This review is from: The Bell Curve: Intelligence and Class Structure in 
American Life

reviewed on Amazon . com

75 of 81 people found the following review helpful:

***** More facts and less name-calling, please.  October 14, 2005.

By Paul Magnussen (Campbell, CA USA)

Since you're reading this, I assume you're thinking of buying -- or at least 
reading -- this book. That being so, you'll probably want to read other 
reviews than mine. This is in principle a good idea; but having just read 
all of them (147 at the time of writing) I should warn you that you'll need 
both considerable stamina and a strong stomach: there are indeed thoughtful 
and informative reviews, but they are islands in a sea of drivel. By 
"drivel" I mean the following:

1) Reviews consisting entirely (or almost entirely) of expostulation rather 
than information ("racist garbage", "most important book of the 20th 
century")

2) Asserting what the book doesn't deny and denying what it doesn't assert.

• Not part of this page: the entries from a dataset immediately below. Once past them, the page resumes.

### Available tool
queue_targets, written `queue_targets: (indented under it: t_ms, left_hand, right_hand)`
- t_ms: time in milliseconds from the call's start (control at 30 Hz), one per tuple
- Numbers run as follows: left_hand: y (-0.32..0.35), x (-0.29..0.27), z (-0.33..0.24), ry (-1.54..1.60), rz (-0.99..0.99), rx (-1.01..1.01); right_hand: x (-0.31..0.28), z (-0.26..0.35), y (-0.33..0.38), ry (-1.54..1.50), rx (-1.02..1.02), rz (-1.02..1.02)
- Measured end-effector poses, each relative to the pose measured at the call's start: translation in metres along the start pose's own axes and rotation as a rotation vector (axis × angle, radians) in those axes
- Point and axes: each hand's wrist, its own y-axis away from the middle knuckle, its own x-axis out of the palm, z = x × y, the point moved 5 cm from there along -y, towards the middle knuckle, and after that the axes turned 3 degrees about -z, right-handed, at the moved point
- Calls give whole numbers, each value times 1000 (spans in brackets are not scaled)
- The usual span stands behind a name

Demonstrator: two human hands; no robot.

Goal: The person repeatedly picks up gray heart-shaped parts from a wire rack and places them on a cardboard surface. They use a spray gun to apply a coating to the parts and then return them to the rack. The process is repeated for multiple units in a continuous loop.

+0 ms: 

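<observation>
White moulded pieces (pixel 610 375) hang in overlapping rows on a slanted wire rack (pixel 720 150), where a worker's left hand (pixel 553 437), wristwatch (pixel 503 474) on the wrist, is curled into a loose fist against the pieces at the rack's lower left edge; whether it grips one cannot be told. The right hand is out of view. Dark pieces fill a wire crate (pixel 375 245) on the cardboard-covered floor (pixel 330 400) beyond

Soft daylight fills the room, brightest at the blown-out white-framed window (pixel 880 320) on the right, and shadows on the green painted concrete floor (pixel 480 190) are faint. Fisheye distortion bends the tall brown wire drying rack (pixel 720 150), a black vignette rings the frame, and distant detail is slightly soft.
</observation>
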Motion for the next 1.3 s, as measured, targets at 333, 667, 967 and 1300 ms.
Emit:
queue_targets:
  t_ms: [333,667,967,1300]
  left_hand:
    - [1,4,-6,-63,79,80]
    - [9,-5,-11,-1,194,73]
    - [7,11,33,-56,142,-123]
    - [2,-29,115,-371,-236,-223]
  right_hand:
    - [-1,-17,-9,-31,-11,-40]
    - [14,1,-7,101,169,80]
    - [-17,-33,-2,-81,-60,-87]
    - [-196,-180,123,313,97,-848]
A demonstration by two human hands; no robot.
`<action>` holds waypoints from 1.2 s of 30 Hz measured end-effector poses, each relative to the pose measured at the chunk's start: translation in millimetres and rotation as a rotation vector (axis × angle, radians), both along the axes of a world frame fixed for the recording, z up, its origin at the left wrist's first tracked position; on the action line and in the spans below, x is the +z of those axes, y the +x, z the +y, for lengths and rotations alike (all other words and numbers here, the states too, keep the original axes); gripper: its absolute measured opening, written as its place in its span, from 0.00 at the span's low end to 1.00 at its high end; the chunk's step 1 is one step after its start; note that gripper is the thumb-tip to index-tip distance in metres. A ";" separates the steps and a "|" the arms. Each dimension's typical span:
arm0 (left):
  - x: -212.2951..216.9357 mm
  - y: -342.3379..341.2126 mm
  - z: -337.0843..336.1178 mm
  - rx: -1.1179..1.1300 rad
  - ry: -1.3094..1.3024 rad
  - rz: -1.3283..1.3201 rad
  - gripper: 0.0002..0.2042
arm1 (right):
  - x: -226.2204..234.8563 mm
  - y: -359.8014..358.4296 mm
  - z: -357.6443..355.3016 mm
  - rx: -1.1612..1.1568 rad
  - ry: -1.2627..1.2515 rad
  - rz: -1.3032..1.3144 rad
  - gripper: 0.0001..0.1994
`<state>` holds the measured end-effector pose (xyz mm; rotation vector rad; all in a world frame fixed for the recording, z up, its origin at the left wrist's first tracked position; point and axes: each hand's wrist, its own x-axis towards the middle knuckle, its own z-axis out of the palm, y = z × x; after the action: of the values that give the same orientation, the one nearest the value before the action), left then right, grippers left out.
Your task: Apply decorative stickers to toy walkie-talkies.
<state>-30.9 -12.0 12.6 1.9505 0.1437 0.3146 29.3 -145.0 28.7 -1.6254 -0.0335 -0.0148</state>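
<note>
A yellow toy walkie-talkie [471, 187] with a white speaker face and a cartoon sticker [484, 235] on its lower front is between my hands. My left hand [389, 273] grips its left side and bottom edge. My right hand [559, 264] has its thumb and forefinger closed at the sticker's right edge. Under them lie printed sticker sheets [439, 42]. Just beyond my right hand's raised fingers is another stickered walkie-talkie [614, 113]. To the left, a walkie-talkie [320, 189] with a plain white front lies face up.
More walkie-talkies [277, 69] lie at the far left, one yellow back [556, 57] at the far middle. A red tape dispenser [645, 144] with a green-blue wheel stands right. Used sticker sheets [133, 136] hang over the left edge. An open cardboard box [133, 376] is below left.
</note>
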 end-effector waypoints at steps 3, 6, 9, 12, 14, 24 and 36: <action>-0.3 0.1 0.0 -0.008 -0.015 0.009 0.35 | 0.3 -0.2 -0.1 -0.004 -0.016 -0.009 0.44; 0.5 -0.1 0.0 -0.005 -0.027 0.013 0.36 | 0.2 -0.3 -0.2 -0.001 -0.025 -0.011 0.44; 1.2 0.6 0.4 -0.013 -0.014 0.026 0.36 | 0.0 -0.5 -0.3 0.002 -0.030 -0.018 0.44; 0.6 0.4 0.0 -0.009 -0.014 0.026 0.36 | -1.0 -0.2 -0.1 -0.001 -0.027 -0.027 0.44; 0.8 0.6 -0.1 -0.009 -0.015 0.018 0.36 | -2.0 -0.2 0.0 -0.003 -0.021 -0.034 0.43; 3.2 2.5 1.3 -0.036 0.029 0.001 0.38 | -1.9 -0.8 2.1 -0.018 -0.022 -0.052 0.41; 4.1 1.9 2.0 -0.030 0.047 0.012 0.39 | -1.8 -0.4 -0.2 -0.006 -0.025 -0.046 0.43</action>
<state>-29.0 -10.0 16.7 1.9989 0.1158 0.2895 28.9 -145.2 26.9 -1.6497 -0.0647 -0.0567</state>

3) Distortions of the book's content, and other disinformation, for 
instance:

- "the panel criticized the authors for not explaining what intelligence is" 
(intelligence is defined on page 4 (!) ).

- "The Bell Curve ignores bad diet" (Nutrition is explicitly dealt with on 
pp. 391-3).

And so on.

Many of the critics appear not merely to have misunderstood the book, but 
not even to have read it; amusingly, this is actually admitted in one review 
("Although Head has only browsed through the book, she has seen this kind of 
pseudo-science before")

For myself, I found this a strange book in some ways, but only one other 
reviewer (Jennifer Kerns, I think the name was) touched on the reason. And 
that is that the book falls logically into three parts, which by their very 
nature are of varying reliability.

The first, and by far the largest, covers the available evidence on IQ and 
heredity. The second and third parts extrapolate present trends to the 
future (with unpleasant consequences) and make policy recommendations to 
deal with these projected consequences. Thus almost by definition these are 
on shakier ground.

- The first section, which excited by far the most controversy, is 
(ironically), easily on the firmest ground scientifically -- as confirmed 
(for example) by an American Psychological Association task force explicitly 
set up to investigate it; and by a letter to the Wall Street Journal by 
fifty-two leading psychometricians, a copy of which can be found on the Net 
("Mainstream Science on Intelligence").

It seems to me a very able summary: it defines its terms, states its 
assumptions, produces its evidence and argues the merits of the various 
theories purporting to explain it. So there's no need for you to take my 
word (or anyone's) as to whether the thesis is justified; the evidence and 
the arguments are both there; if you're capable of rational thought, you 
should be able to decide for yourself. And this is what I advise you to do.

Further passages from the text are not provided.